───── RECORDED INFORMATION

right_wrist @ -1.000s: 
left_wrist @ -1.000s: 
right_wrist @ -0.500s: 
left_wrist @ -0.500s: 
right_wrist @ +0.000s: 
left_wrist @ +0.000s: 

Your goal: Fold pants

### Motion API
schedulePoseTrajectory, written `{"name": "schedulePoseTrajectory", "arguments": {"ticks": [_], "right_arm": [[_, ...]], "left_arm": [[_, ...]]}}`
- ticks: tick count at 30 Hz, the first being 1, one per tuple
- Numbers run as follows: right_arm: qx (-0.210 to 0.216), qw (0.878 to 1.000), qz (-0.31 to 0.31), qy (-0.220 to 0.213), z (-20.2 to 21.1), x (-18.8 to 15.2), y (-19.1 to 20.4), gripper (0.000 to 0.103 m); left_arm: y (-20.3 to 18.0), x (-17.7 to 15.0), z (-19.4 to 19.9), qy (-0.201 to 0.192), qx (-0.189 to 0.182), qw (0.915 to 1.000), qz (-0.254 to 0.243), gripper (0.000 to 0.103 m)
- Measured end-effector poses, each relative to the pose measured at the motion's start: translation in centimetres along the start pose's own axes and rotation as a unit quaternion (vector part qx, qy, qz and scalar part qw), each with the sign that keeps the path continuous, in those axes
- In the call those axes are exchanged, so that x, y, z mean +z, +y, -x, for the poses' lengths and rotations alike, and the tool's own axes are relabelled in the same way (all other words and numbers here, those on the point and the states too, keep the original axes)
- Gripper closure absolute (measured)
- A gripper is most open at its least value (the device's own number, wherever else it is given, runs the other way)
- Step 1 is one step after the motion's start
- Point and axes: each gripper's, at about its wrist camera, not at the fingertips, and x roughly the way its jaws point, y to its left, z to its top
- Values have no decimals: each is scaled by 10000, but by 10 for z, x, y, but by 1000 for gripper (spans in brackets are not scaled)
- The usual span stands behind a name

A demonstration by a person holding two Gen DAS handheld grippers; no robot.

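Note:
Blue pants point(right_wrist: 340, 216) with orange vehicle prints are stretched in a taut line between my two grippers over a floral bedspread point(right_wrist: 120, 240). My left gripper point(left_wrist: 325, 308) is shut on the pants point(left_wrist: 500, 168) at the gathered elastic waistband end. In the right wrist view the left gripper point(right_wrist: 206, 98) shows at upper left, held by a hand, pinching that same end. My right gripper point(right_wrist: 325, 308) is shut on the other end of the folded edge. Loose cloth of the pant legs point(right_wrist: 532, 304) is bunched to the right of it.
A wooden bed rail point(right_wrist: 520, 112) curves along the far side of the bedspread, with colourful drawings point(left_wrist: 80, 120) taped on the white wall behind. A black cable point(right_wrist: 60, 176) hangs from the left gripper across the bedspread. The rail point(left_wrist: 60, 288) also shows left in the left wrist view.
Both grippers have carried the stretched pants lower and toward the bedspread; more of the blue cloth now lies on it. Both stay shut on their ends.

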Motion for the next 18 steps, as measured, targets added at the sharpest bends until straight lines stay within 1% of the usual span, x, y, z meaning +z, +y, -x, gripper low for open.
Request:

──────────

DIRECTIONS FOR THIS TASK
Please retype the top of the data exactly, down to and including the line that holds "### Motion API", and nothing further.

ANSWER SECTION
right_wrist @ -1.000s: 
left_wrist @ -1.000s: 
right_wrist @ -0.500s: 
left_wrist @ -0.500s: 
right_wrist @ +0.000s: 
left_wrist @ +0.000s: 

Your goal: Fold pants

### Motion API

There's no more to the answer.